Audiolivros Ver Todos >

E-books Ver Todos >

Deveres do juiz no devido processo legal

Deveres do juiz no devido processo legal

Sinopse

Os deveres judicantes, notadamente os atos decisórios têm sido tratados timidamente pela doutrina, sem que se veja a devida razão para essa postura dos ensinadores do Direito.

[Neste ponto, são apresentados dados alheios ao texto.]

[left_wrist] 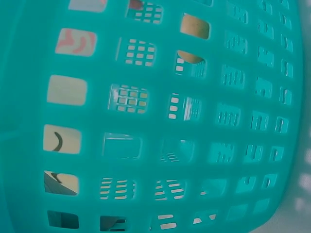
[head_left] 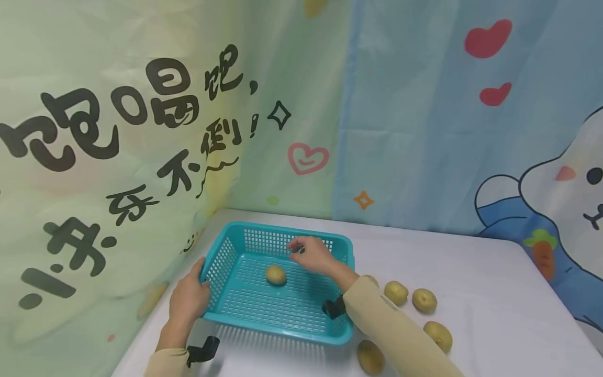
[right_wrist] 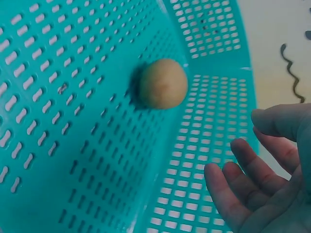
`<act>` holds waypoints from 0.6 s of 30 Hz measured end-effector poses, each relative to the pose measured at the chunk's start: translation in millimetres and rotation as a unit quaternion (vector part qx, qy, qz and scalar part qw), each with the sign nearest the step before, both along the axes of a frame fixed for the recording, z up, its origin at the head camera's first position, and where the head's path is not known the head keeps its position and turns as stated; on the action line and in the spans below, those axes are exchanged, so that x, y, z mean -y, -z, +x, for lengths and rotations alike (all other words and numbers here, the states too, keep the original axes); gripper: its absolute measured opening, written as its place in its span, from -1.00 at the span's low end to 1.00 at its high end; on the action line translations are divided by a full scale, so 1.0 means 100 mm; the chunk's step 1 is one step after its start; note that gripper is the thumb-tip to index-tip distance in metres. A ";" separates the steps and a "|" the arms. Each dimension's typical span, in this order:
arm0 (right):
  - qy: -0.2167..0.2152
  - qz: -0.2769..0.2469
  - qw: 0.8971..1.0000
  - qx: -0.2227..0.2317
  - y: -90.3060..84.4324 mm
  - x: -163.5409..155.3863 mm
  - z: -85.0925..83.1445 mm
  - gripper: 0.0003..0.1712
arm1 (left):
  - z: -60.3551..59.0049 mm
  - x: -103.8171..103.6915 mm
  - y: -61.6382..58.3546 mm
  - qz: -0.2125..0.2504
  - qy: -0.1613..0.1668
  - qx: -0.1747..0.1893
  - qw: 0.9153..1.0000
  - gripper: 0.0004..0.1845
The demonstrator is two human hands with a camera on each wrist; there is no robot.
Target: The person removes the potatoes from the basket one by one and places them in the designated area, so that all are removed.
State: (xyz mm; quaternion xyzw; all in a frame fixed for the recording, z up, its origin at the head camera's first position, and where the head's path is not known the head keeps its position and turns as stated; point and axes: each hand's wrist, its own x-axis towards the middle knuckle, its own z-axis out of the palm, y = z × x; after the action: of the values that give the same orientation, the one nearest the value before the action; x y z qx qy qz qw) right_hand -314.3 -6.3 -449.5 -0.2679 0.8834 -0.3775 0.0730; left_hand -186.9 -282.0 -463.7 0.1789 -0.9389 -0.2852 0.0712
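Note:
A teal perforated basket [head_left: 235,309] stands on the white table, and one potato [head_left: 276,274] lies on its floor. My left hand [head_left: 189,296] grips the basket's left rim. My right hand [head_left: 308,254] hovers open over the basket's back part, above and right of the potato, holding nothing. In the right wrist view the potato [right_wrist: 163,83] rests on the basket floor [right_wrist: 73,136] and my relaxed fingers [right_wrist: 243,174] hang apart from it. The left wrist view is filled by the basket's wall [left_wrist: 165,136], with the potato [left_wrist: 193,34] showing through its holes.
Several more potatoes [head_left: 424,300] lie loose on the table [head_left: 494,293] right of the basket, one [head_left: 370,357] near the front edge. A printed curtain backdrop [head_left: 330,104] closes off the back and left sides.

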 end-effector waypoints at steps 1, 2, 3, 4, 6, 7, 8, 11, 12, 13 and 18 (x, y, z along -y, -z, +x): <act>-0.002 0.004 1.000 0.001 0.03 0.02 -0.03 -0.72 | 0.00 0.00 0.00 0.001 -0.001 0.001 1.000 -0.35; -0.004 0.009 1.000 0.002 0.07 0.04 -0.05 -0.71 | 0.00 0.00 0.01 0.001 -0.002 0.002 1.000 -0.35; -0.007 0.014 1.000 0.005 0.10 0.05 -0.07 -0.71 | 0.00 0.01 0.01 0.001 -0.003 0.002 1.000 -0.35; -0.007 0.018 1.000 0.007 0.13 0.05 -0.09 -0.70 | -0.01 0.00 0.02 0.001 -0.003 0.003 1.000 -0.35; -0.013 0.024 0.999 0.016 0.16 0.05 -0.11 -0.66 | -0.03 -0.01 0.02 0.000 -0.001 0.003 1.000 -0.35; -0.017 0.028 0.999 0.020 0.18 0.05 -0.13 -0.63 | -0.03 -0.01 0.02 -0.003 0.000 0.004 1.000 -0.35; -0.023 0.030 0.999 0.028 0.19 0.06 -0.13 -0.60 | -0.03 -0.01 0.02 -0.005 0.001 0.004 1.000 -0.35; -0.050 0.050 0.997 0.035 0.21 0.12 -0.12 -0.48 | -0.02 0.00 0.01 -0.009 -0.003 0.007 1.000 -0.34; -0.060 0.062 0.996 0.031 0.23 0.14 -0.11 -0.45 | -0.02 0.00 0.01 -0.010 -0.004 0.008 1.000 -0.34; -0.066 0.075 0.995 0.025 0.25 0.16 -0.09 -0.43 | -0.01 0.00 0.01 -0.009 -0.005 0.009 1.000 -0.34; -0.084 0.160 0.983 -0.033 0.30 0.25 0.01 -0.40 | -0.01 -0.01 0.02 -0.007 -0.009 0.010 1.000 -0.34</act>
State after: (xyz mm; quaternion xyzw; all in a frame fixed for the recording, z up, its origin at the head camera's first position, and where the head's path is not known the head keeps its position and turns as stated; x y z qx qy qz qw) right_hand -312.9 -31.7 -479.5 -0.3385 0.9086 -0.2147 0.1177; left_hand -187.4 -280.5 -465.8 0.1896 -0.9398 -0.2765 0.0656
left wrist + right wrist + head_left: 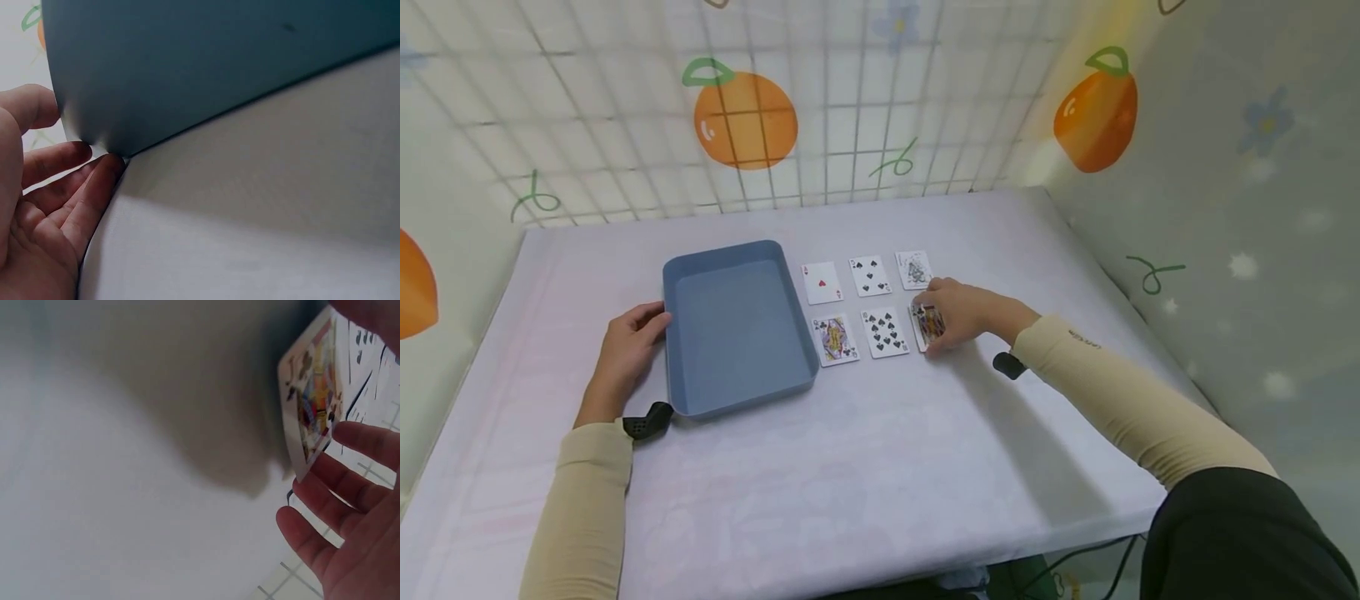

É da consciência dos operadores do Direito, que os juízes, porquanto responsáveis pela tarefa estatal de resolver os conflitos de interesses pela aplicação da norma jurídica para a promoção da justiça social, não se desfazem de sua mera condição humana, falível sob vários aspectos subjetivos de própria falibilidade, apesar do dever de se manifestar na relação processual como sujeitos imparciais. É fato que a falta de consciência social quanto a responsabilidade do magistrado na condução do processo faz com que os jurisdicionados prejudicados pelos atos decisórios não busquem obter do juiz a devida reparação pelos danos sofridos, sejam estes em razão de ato ilícito do juiz ou por deste a omissão na direção do processo, apesar das garantias legais e procedimentais existentes acerca de referida reparabilidade civil prevista em lei material e procedimental. Entrementes, nos últimos tempos observa-se que há estudos e publicações com o intuito de desmistificar a responsabilidade civil do juiz pela direção indevida do processo, também de natureza civil quanto funcional, ainda que se tenha o preceito legal da regressividade a seu favor, o que tem sido feito de maneira esporádica, justificada pelo fato de que, na cultura brasileira, o juiz ainda é tido como uma figura irretocável pelo próprio poder do cargo, sem que para isso se adentre a polêmica do corporativismo da classe. Em vista disso, neste trabalho, salienta-se que, na condução do processo de causa civil, o juiz tem um papel funcional e pessoal de grande relevância social, sob a devida responsabilidade civil e funcional, por ser o único agente público investido do dever e da competência de resolver os conflitos de interesses levados ao Judiciário, sem, contudo, deixar de considerar a sua responsabilidade pessoal e patrimonial quando da realização dos atos processuais de sua competência, por sua própria falibilidade.